Um dos factores discriminatórios que a investigadora encontrou foi a racialização das pessoas. “As pessoas trans brancas eram vistas como tendo um problema no desenvolvimento de género que poderia ser corrigido e, de facto, deve ser corrigido devido à ideia inerentemente racista de que a civilização branca deve ter as suas normas de género.” Por essa razão, aponta Jules, “vemos que as crianças trans brancas têm muito mais acesso a cuidados médicos.”

Crianças trans negras, em particular, eram quase completamente excluídas. “Em vez de receberem assistência médica, elas são muito mais propensas a serem presas ou institucionalizadas, colocadas em sistemas de acolhimento ou detenção juvenil.” São também muito mais propensas, aponta a investigadora, “a serem diagnosticadas como delirantes ou esquizofrénicas, diagnósticos que ignoram por completo a ideia de que da sua identidade sabem elas mesmas.

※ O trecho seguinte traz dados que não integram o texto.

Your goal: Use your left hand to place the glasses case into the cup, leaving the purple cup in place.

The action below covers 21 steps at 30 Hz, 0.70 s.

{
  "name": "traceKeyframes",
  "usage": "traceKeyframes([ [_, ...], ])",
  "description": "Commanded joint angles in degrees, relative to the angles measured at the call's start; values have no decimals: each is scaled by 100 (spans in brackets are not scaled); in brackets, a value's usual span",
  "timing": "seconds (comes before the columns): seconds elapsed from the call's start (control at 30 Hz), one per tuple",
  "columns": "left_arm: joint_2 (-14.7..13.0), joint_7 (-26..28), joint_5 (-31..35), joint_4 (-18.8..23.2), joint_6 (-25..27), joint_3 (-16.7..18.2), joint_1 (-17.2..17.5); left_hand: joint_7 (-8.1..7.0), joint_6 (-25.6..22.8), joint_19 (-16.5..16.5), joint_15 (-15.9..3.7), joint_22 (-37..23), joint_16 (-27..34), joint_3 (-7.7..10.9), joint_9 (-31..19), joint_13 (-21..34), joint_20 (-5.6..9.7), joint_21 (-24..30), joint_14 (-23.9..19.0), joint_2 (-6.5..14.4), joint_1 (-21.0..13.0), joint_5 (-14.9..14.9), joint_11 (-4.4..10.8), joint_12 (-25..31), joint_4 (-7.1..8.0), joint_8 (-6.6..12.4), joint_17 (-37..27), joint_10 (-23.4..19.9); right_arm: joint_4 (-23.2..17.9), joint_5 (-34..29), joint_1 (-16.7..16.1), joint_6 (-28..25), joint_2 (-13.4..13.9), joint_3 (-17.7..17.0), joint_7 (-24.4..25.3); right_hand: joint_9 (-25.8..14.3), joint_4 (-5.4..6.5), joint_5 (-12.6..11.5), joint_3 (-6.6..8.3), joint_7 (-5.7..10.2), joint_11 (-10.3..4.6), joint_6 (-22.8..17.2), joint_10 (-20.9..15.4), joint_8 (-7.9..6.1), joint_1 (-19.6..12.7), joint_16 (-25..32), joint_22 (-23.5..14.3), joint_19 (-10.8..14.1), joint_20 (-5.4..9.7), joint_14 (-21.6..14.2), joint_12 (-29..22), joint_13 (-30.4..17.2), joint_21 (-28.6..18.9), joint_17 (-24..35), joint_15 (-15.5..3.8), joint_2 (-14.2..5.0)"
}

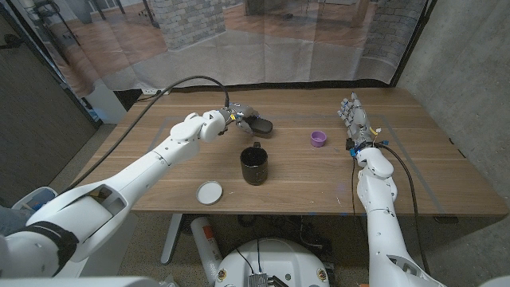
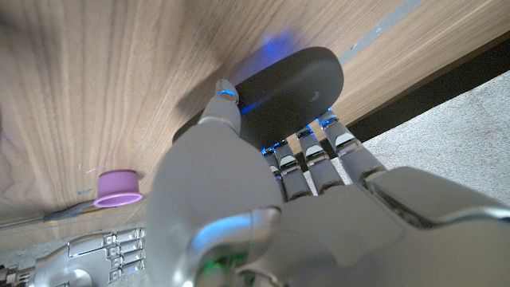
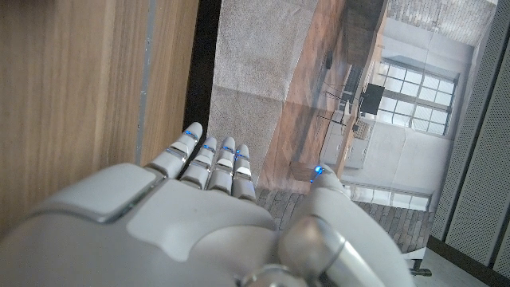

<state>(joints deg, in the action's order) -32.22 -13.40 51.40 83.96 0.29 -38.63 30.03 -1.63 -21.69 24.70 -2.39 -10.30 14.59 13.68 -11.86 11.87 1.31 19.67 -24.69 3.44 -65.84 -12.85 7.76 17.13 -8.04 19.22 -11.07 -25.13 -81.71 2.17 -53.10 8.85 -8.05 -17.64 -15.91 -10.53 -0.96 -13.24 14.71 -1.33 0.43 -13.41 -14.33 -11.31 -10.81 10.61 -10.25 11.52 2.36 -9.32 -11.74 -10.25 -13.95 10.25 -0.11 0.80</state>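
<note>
L hand (image 1: 239, 116) clamps dark case (image 1: 260, 125) just above table (image 1: 430, 167), behind black cup (image 1: 254, 166). Purple cup (image 1: 319, 139) to its right. R hand (image 1: 352, 112) empty, fingers apart.

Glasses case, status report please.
Left hand grips glasses case, beyond the black cup. Right hand open, idle. Purple cup in place. Path unobstructed.

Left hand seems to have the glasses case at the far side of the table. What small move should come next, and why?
Probably lift and carry the glasses case toward the robot, over the black cup. The left hand already grips the case, fingers wrapped on it, and the cup stands nearer the robot, open. The purple cup sits off to the right, clear of that path.
</note>
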Motion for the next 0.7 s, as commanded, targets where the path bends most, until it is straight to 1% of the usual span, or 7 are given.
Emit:
traceKeyframes([
  [0.03,-201,130,-240,447,84,390,393,1,2,-28,-472,-27,-34,20,-21,27,6,-37,-4,50,-11,34,-5,-28,37,-14,-30,-17,-110,-14,-58,-22,-2,53,35,-21,-49,-3,12,-9,8,-42,-52,13,-3,17,-27,53,70,-38,-14,-12,8,27,-20,-43],
  [0.3,-325,113,-294,658,138,568,564,7,-2,-39,-456,-27,-52,22,-20,30,6,-51,4,70,-8,55,1,-41,51,-28,-33,-36,-113,-12,-61,-26,4,64,58,-21,-53,-3,12,-8,6,-49,-58,11,-4,22,-28,64,71,-55,-16,-12,12,27,-13,-47],
  [0.7,-440,106,-326,893,185,759,733,0,-23,-73,-470,-28,-87,21,-20,34,11,-81,20,86,-7,87,-4,-71,65,-48,-35,-51,8,21,-1,52,-1,54,65,-21,-60,-1,9,-11,4,-58,-72,9,-5,32,-28,101,84,-88,-20,-12,12,26,-19,-52],
])
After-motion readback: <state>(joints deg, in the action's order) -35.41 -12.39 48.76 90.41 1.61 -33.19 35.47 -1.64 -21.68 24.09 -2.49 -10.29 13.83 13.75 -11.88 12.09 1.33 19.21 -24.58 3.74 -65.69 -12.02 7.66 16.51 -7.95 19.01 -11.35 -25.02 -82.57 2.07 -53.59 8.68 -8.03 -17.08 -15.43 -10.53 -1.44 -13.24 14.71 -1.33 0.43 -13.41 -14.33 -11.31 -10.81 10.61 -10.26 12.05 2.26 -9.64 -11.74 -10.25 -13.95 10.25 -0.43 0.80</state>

A maioria das pessoas trans não tem acesso a cuidados apropriados de saúde. São principalmente famílias de classe média alta, brancas e com educação diferenciada que realmente têm tempo e dinheiro para aceder a este tipo de cuidados“, afirmou Jules. Estamos agora diante de propostas que pretendem proibir formas de acesso a cuidados de saúde aos quais quase nenhuma criança trans tem sequer acesso. A possibilidade de melhorar a realidade e corrigir erros históricos vai tornar-se mais difícil com esses projetos de lei.

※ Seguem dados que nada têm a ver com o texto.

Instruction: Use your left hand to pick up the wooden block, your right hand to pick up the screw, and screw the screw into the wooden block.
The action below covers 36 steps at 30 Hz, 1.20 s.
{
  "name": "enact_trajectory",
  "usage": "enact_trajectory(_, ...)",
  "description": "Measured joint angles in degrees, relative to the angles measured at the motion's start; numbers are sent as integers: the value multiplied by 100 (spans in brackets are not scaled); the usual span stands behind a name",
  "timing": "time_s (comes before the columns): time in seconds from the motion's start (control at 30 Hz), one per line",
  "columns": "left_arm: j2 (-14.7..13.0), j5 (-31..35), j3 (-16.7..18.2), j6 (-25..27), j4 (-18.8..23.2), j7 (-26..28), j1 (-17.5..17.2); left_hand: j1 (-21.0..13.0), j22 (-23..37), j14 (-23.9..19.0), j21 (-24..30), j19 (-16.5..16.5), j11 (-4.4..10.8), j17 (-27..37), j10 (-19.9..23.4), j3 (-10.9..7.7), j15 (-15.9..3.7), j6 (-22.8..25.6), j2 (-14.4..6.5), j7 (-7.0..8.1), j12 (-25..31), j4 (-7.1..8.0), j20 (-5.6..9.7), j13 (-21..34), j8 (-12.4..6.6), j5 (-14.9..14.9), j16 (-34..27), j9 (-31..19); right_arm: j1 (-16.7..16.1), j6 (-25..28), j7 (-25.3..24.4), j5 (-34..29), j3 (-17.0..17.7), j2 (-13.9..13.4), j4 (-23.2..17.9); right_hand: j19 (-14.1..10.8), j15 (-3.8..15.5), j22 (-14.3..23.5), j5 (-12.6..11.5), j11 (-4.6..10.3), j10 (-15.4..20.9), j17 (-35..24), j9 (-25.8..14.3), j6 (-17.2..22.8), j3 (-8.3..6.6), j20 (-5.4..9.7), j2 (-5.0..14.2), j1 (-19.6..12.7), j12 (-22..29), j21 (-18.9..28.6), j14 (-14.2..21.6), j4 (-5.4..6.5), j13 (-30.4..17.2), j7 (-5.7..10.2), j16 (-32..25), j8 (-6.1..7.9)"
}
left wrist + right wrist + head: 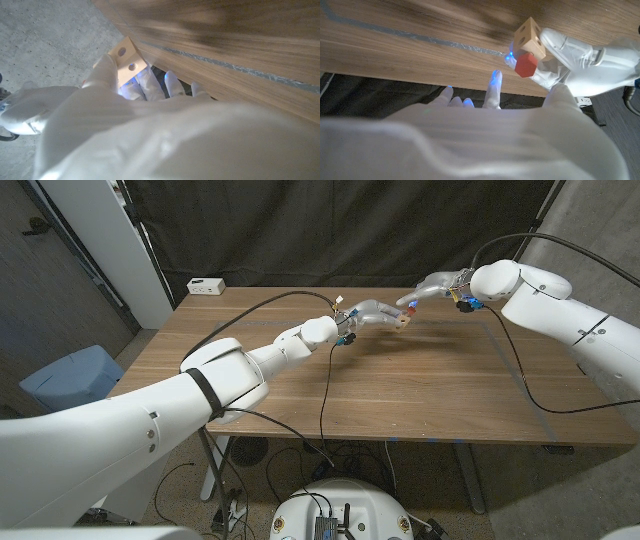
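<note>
Upper centre above the bench [300, 395], the left robot hand [375, 311] grips the block [530, 37], red screw [525, 65] seated; the right robot hand [437, 283], grip unclear, should turn it.

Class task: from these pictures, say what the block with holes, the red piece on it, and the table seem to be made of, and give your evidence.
Wooden block: pale, unfinished-looking wood, matte faces with drilled round holes. Red screw head: probably plastic, given its uniform colour and smooth faceted shape; painted wood is possible. Table: brown wood-grain top with a slight sheen, solid or veneer cannot be told.
</note>
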<state>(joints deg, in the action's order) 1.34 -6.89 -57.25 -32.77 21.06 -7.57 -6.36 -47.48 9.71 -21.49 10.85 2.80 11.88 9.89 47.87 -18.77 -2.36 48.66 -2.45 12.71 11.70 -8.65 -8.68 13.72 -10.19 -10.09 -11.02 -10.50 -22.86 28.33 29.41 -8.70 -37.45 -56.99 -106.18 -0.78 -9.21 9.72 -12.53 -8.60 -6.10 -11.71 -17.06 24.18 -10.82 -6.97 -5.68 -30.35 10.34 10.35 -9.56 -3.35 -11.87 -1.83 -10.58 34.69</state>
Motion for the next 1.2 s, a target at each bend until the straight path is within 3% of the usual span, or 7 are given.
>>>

“Os direitos trans foram transformados numa questão ideológica e as crianças são alvos muito fáceis, porque não lhes concedemos o privilégio de falar por si mesmas e defender os seus próprios interesses. São usadas como peões.”

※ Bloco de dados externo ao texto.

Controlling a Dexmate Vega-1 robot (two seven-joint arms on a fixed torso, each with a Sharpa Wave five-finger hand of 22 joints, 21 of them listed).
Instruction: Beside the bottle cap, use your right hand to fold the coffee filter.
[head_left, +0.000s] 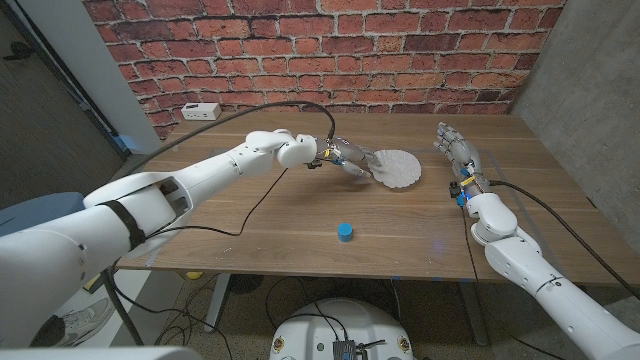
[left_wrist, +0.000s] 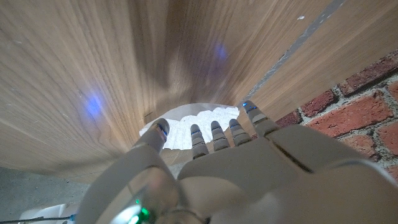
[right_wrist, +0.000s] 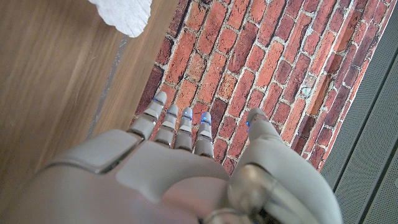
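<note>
Legible text: none found in any view.
White box (head_left: 201, 110) at the counter's far edge: dark markings on its face, too small to read.
Bottle cap (head_left: 344, 232): plain blue, unmarked.

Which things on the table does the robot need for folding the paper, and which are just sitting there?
Needed for the job:
coffee filter, white and round, with the left hand at its edge
bottle cap, blue, nearer the front edge
right hand, fingers apart, holding nothing

Just lying about:
white box at the far left by the brick wall
</note>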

Vozes conservadoras de direita têm reciclado a mesma linguagem que vimos há 15 e 20 anos em torno de gays e lésbicas – a falsa associação a um alegado “perigo infantil”, “aproveitamento”, “pedofilia”, a necessidade de “proteger crianças” e “proteger as escolas” por meio de leis realmente restritivas. “O foco nas crianças faz parte de um esforço coordenado e não é apenas nos EUA“, explicou a investigadora. “Vemos isso no Reino Unido, onde não há acesso real a cuidados de saúde no que toca à transição de género para menores de 18 anos.

Há uma campanha nos meios de comunicação de mudança no discurso para focar nas transições das crianças com perspetiva de criar uma espécie de “pânico moral”, considerou. “É realmente perturbador, porque há evangélicos supremacistas brancos de direita, mas também há políticos no mainstream e pessoas da esquerda que são transexclusivas e afirmam ser feministas. É uma tempestade perfeita.

Tudo isto deve ser visto como um alerta para muitas pessoas, porque deixou de ser algo hipotético. Devemos pensar de forma mais ampla, para que não estejamos apenas a reagir continuamente às pessoas que se opõem tão convictamente a estas realidades. Jules afirma que “a saúde trans é análoga aos direitos reprodutivos e à interrupção voluntária da gravidez, se os tornarmos ilegais a necessidade de cuidados não desaparece. Portanto“, conclui, “devemos pensar em como disponibilizar esse tipo de cuidados para jovens e como dar atenção a essas crianças e às suas famílias“, e não permitir que estas leis e movimentos “sejam o fim de tudo.